2. Comparing the people at the rally to the folks on Rothschild on the very first night of the protest, I noticed a markedly more articulate sense of what they’re asking for. A 64-year old woman named Miki, with four grown children, had come from the tony suburb of Ramat Hasharon to say that for her, a victory would mean “free education from at least two years old (or lower), making nanny costs tax deductible for working women, and affordable housing to be made available based on actual economic status and not the number of children [thought to favor religious communities],” and a large political social movement to replace the religious parties in government. Another 61-year old man, Haim, who lives on a moshav, hoped for change not for his children but for his grandchildren: education from age zero to after the army, accessible health care for all, and affordable housing. Only one – a 16-year old named Yam who came with her family – expressed victory in terms of “Bibi won’t be Prime Minister anymore.”
It does seem that after the summer of calling for a revolution, J14 is not at all clear that it wants a regime change now, and might be more focused on getting current and future governments to learn the meaning of accountability – as part of the “change of culture” that is a frequent demand.
In fact, I do not think elections ought to be held now. Like in Egypt, new parties will not be prepared, will have no infrastructure or platforms.

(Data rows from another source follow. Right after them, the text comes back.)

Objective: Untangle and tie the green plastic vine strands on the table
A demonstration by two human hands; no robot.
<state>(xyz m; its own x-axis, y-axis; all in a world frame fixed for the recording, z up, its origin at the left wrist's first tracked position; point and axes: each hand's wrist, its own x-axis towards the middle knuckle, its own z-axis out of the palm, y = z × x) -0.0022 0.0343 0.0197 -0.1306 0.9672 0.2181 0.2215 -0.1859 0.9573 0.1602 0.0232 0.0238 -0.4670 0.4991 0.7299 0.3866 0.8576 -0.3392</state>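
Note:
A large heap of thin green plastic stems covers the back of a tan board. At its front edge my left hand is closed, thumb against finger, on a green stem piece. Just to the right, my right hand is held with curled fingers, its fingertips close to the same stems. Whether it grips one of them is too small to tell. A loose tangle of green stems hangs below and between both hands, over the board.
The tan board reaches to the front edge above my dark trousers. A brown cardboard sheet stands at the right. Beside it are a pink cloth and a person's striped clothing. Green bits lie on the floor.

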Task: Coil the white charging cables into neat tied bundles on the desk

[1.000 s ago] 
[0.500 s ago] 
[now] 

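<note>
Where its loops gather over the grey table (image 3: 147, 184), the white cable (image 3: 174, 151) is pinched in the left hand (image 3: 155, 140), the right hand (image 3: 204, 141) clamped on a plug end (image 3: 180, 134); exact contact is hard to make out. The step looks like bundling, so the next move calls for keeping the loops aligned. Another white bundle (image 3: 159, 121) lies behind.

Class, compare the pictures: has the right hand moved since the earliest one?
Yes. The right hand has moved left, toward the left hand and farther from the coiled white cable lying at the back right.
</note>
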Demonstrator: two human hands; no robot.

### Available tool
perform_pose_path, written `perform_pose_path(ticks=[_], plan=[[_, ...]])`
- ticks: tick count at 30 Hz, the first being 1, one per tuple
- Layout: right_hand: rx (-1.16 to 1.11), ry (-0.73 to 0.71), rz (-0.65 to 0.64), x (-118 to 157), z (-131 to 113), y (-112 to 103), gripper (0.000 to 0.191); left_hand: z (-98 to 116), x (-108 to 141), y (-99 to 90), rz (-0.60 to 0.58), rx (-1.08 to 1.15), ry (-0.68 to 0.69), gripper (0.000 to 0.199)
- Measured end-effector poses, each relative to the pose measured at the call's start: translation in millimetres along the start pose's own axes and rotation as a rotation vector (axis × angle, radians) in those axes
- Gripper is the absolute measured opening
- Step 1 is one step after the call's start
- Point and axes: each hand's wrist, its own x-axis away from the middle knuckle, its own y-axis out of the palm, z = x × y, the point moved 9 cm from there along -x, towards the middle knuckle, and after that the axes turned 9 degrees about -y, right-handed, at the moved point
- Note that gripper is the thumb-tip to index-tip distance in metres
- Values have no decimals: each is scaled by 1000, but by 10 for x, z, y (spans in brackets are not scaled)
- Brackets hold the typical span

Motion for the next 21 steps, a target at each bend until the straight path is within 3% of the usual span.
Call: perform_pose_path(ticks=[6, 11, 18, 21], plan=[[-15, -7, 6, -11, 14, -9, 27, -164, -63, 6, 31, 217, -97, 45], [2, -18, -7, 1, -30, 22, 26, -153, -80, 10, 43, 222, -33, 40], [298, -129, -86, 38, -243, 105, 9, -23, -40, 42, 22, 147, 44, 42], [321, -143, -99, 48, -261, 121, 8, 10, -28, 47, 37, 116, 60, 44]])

Unlike Egypt, in Israel, that means we would most likely just get a new mandate for the old regime.
3. There is simply an abyss dividing the Israeli economic discourse from the American one. The most prominent new signs, chants, and messages in this rally were: “expand the budget!” A group of adorable youth movement teenagers got on the stage with a huge model of a chocolate cake to illustrate that “we are not fighting for crumbs of the budget, we are talking about expanding the cake.” Together with the unrelenting demand to bring back the welfare state, this is an unapologetic cry for a social – if not socialist – economic approach; hopefully someone will take care to update it for the 21st century.
4. There was almost no representation of the needs of specific sectors, other than perfunctory messages about the unity and solidarity of all different groups in all regions of the country. Arab speakers or issues were glaringly absent in this final demonstration.
5. There was particularly powerful applause for educator Amnon Rabinowitz who gave detailed demands to invest in public education, end the cultivation of private education at the expense of public schools, provide education for the youngest ages and place greater emphasis on values as part of the curriculum. Indeed, in every survey I have conducted over the last few years, education has come out as people’s top priority – higher than security, higher than the economy and higher than social gaps. Yet I am still waiting for the day when this finding determines voting behavior more than security.
Ultimately the demonstration ended on a gentle, not frantic note, which I hope will be a sign of morphing into a new phase of civic action, consumer protests, detailed policy demands, and very critical thinking that goes much deeper than a tent stake.
As for my personal goals – I’ll be happy if the conversations that started between unlikely interlocutors – religious and secular, Tel Aviv and Ofakim, Arabs and Jews, politicians and citizens – continue and people actually learn to listen. I’ll be happy if the new sense of empathy for those outside our immediate circles remains; I’ll be happy if it extends beyond the first concentric circle and keeps going – even beyond our borders.